Apart from the pictures, every entry must be retyped exactly.

------ MATERIAL FOR THIS EXERCISE

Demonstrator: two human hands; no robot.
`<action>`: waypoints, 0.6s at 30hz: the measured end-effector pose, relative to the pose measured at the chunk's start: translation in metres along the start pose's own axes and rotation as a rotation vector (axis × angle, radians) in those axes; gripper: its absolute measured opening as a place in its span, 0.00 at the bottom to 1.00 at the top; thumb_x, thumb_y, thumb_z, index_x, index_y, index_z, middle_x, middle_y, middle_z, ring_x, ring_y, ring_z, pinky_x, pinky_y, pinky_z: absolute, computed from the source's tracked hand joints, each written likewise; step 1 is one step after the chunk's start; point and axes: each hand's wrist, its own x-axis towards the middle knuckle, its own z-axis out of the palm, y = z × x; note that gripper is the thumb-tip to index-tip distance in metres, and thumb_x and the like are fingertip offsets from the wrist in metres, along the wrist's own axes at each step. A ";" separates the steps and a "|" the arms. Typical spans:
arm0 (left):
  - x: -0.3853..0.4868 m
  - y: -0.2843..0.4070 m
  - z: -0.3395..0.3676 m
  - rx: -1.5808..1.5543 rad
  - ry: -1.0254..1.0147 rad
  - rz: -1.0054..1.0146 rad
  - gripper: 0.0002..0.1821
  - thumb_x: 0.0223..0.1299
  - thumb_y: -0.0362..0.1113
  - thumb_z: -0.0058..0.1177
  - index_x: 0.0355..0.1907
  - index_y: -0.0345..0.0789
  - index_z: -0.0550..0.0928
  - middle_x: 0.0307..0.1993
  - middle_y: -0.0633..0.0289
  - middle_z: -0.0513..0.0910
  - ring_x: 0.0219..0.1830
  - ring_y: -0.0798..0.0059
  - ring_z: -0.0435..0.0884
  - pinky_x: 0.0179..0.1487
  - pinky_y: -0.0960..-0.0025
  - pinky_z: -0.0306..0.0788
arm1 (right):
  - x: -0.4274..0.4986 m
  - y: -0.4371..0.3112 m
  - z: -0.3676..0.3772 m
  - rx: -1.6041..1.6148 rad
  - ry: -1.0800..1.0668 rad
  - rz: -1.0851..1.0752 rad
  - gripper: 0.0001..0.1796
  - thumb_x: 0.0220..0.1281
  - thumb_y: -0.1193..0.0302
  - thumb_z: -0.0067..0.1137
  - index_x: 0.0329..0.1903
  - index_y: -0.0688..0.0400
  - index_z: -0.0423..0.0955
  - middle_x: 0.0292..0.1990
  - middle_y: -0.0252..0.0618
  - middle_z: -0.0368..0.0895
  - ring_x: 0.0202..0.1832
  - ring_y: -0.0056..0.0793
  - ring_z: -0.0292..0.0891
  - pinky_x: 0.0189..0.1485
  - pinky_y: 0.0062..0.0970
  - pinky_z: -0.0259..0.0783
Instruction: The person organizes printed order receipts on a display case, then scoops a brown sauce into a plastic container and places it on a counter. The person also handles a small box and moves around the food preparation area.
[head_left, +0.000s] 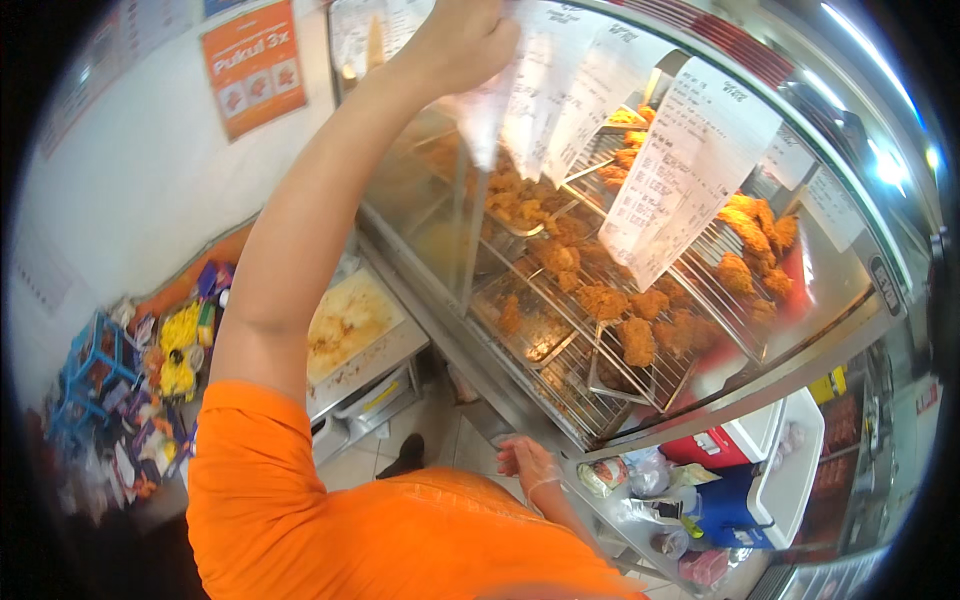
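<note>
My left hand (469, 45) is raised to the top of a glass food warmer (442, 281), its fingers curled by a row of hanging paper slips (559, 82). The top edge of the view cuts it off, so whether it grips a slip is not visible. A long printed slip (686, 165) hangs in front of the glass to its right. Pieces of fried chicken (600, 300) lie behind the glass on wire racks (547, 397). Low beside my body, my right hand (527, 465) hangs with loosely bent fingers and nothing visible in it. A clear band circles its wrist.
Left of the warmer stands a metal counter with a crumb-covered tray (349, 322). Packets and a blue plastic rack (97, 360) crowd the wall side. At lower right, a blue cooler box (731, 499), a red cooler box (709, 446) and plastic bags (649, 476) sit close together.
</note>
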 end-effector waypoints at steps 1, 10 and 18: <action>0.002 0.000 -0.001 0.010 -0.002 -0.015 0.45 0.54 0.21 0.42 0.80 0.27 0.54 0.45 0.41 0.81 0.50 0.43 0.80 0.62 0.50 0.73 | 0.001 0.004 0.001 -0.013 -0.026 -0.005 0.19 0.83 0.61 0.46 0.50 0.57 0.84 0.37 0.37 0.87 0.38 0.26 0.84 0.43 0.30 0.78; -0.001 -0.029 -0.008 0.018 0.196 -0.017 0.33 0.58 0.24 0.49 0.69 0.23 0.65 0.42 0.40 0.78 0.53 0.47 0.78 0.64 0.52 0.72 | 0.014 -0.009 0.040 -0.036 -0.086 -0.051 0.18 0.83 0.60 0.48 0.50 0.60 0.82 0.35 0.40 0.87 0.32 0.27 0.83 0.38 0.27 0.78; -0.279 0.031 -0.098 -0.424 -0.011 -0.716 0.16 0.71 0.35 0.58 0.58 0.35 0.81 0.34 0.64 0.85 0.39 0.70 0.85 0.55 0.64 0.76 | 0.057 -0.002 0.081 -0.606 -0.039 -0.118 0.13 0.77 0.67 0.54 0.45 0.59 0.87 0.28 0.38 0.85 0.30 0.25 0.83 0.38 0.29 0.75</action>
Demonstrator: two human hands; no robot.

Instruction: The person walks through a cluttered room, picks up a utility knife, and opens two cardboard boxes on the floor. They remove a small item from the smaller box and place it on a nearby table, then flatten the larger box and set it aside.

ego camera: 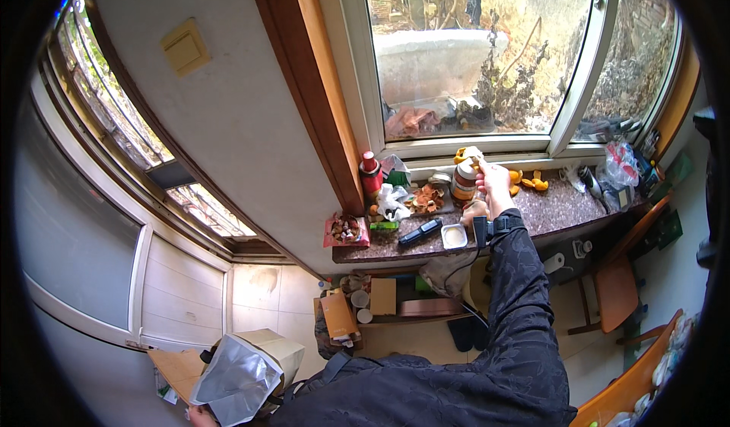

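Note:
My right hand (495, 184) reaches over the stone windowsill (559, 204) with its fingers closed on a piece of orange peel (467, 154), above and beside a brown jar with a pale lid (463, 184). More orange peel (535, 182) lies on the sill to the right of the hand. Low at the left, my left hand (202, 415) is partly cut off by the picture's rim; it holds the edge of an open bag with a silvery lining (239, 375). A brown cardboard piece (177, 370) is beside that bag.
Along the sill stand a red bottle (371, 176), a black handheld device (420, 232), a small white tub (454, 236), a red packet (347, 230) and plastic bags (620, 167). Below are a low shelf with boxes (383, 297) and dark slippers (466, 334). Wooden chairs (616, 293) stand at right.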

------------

RESULT ->
Demonstrator: two human hands; no robot.
`<action>`: waypoints, 0.6s at 30hz: the measured end-effector pose, relative to the pose measured at the chunk's start: translation in metres along the start pose's own axes and rotation as a rotation vector (axis × angle, radians) in those axes; gripper: its absolute measured opening as a place in its span, 0.00 at the bottom to 1.00 at the top; thumb_x, thumb_y, thumb_z, index_x, index_y, index_z, middle_x, middle_y, middle_z, ring_x, ring_y, ring_z, pinky_x, pinky_y, pinky_z: absolute, computed from the source's tracked hand joints, each written likewise; step 1 is one step after the chunk's start; point and axes: each hand's wrist, its own x-axis towards the middle knuckle, its own z-axis out of the palm, y = z × x; note that gripper is the thumb-tip to index-tip distance in metres, and thumb_x and the like are fingertip offsets from the wrist in metres, along the wrist's own axes at each step. A ";" separates the steps and a "|" the arms. Typical spans:
arm0 (left):
  - x: -0.3853..0.4868 m
  - y: -0.2843..0.4070 m
  - z: -0.3395..0.3676 m
  - rx: -1.5808..1.5543 rad
  - ry: -1.0254..1.0147 rad
  - rz: -1.0054..1.0146 rad
  - gripper: 0.0002..0.1821
  - thumb_x: 0.0223..0.1299
  - thumb_y: -0.0362..0.1113
  - thumb_z: -0.0058..0.1177
  - index_x: 0.0355..0.1907
  - index_y: -0.0345..0.0789
  - index_z: -0.0550..0.0928
  - middle_x: 0.0307..0.1993
  - middle_y: -0.0633..0.0289
  - middle_z: -0.0513..0.0910
  - ring_x: 0.0219..0.1830
  - ring_y: -0.0798..0.0059
  - ring_z: -0.0435..0.0884
  - pinky_x: 0.0179..0.1487
  - pinky_y: -0.0960..-0.0025
  - pinky_z: -0.0306..0.0788
arm1 (right):
  - x: -0.4274..0.4986 m
  - y: -0.4371..0.3112 m
  - z: -0.3676..0.3772 m
  - rx: -1.6041..1.6148 rad
  - ry: -1.0800..1.0668 rad
  - rz: -1.0851..1.0752 rad
  - gripper: 0.0001..0.1796
  - thumb_x: 0.0220..0.1281
  - thumb_y: -0.1193..0.0302
  - thumb_z: -0.0067..0.1137
  - index_x: 0.0329..0.1903
  - index_y: -0.0688..0.0400
  - index_z: -0.0423..0.0955
  - middle_x: 0.0292..0.1990
  - middle_y: -0.0252..0.0618
  - middle_z: -0.0368..0.0895
  - ring_x: 0.0202..0.1832
  - ring_y: -0.0056..0.0793
  - ring_z: -0.0292..0.0891
  - pinky_x: 0.0189..0.1485
  - pinky_y: 0.0062..0.0970
  - pinky_z: -0.0259..0.0783
Instruction: The person organizes printed order receipts on a display case, then scoops a brown sauce into a plastic container and places it on a counter. The person also handles a small box and moves around the food preparation area.
[head_left, +0.000s] 
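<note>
My left hand (469, 45) is raised to the top of a glass food warmer (442, 281), its fingers curled by a row of hanging paper slips (559, 82). The top edge of the view cuts it off, so whether it grips a slip is not visible. A long printed slip (686, 165) hangs in front of the glass to its right. Pieces of fried chicken (600, 300) lie behind the glass on wire racks (547, 397). Low beside my body, my right hand (527, 465) hangs with loosely bent fingers and nothing visible in it. A clear band circles its wrist.
Left of the warmer stands a metal counter with a crumb-covered tray (349, 322). Packets and a blue plastic rack (97, 360) crowd the wall side. At lower right, a blue cooler box (731, 499), a red cooler box (709, 446) and plastic bags (649, 476) sit close together.
</note>
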 end-effector waypoints at steps 1, 10 and 18: <action>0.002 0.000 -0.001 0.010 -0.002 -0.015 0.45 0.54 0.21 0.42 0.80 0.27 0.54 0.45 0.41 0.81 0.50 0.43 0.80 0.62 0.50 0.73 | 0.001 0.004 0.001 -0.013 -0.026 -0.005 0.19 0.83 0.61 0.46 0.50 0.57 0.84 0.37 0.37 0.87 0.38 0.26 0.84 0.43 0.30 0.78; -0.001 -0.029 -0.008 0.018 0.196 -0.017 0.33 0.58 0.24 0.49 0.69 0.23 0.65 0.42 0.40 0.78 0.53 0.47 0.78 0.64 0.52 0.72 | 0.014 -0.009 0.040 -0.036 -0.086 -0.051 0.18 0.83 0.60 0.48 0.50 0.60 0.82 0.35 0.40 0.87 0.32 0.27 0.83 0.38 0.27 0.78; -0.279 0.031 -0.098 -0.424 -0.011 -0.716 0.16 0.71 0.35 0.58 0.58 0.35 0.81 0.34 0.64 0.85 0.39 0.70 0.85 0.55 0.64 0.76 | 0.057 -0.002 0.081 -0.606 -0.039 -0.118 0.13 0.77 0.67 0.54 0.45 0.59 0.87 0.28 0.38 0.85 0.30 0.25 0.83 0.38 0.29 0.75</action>
Demonstrator: two human hands; no robot.

Instruction: The person walks through a cluttered room, picks up a utility knife, and opens two cardboard boxes on the floor. They remove a small item from the smaller box and place it on a nearby table, then flatten the larger box and set it aside.

ego camera: 

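Note:
My right hand (495, 184) reaches over the stone windowsill (559, 204) with its fingers closed on a piece of orange peel (467, 154), above and beside a brown jar with a pale lid (463, 184). More orange peel (535, 182) lies on the sill to the right of the hand. Low at the left, my left hand (202, 415) is partly cut off by the picture's rim; it holds the edge of an open bag with a silvery lining (239, 375). A brown cardboard piece (177, 370) is beside that bag.
Along the sill stand a red bottle (371, 176), a black handheld device (420, 232), a small white tub (454, 236), a red packet (347, 230) and plastic bags (620, 167). Below are a low shelf with boxes (383, 297) and dark slippers (466, 334). Wooden chairs (616, 293) stand at right.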

Whatever the exercise asked has now been answered.